Regarding nusinersen’s efficacy compared to onasemnogene abeparvovec-xioi, a study from 2019 [56] was conducted, retrospectively, in children aged up to 2 years, and compared two clinical trials for onasemnogene abeparvovec-xioi (AVXS-101-CL-101) and nusinersen (ENDEAR); it analyzed the overall survival rate, the rate of survival without events (event-free survival) and the rate of motor function improvement. This study concluded that GT seems to be more effective than nusinersen in terms of the global survival rate, motor function improvement and need for assisted ventilation. However, the validity of this study has been disputed. For better comparison, further studies are needed, as the inclusion/exclusion criteria and standards of care were not uniform across the groups of patients included in these two studies.

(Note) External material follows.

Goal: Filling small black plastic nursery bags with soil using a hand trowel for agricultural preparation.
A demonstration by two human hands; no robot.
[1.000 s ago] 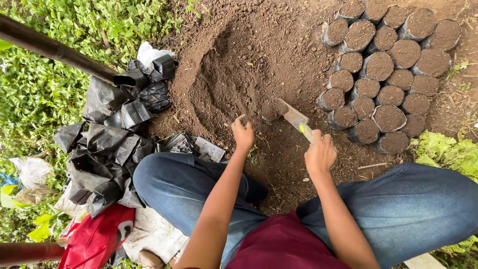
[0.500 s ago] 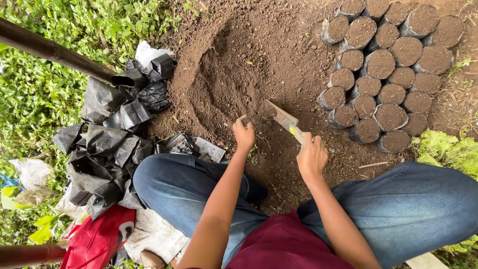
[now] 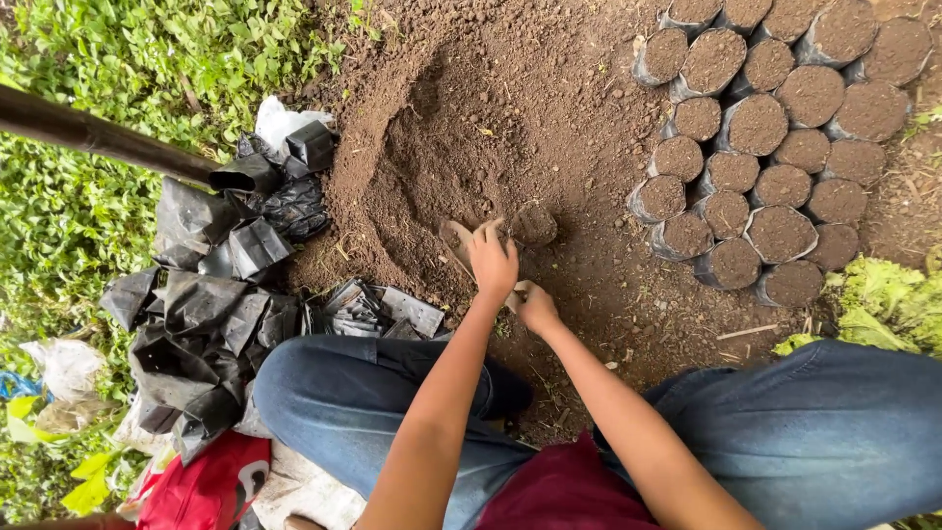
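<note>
Left hand (image 3: 493,263) laid half-open on trowel (image 3: 457,240) in soil pile (image 3: 461,147) — right hand (image 3: 535,307) closed, contents unclear; filled bags (image 3: 775,147) at 2 o'clock.

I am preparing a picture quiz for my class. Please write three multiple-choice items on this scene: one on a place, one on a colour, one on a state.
1. Where do the round soil-filled black bags stand?
A. upper right
B. lower left
C. on the lap

2. What colour are the crumpled empty plastic bags?
A. white
B. black
C. yellow

3. How are the left hand and right hand placed?
A. far apart
B. raised in the air
C. close together at the brown soil heap

Answers: 1 A, they cluster in the upper right corner; 2 B, the pile by the knee is black; 3 C, both hands meet at the heap's foot.
</note>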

Our study showed that when we include the age of the patients when treatment was initiated and other parameters, treatment efficacy depends heavily on the timing of administration. Sooner is better—ideally, before symptom-onset [57,58], which correlates with very sudden motor regression (in SMA I patients), associated with motor neuron loss (more than 80–90%) [59], a subsequent drop in compound muscle action potential (CMAP) amplitude and active denervation on electromyography [60].

Once this phase is over and the denervation process has stabilized, compensatory changes such as chronic denervation/reinnervation will start. From this moment on, we consider that treatment efficacy is significantly reduced. Therefore, as observed in our patients’ CHOP-INTEND scores, the trajectory curves tend to show slower improvement after the first 6–12 months since the treatment was given, regardless of the type of therapy they received.

To conclude, adding GT after nusinersen does not seem to provide supplementary benefits for motor function or respiratory status, but early treatment results in better outcomes.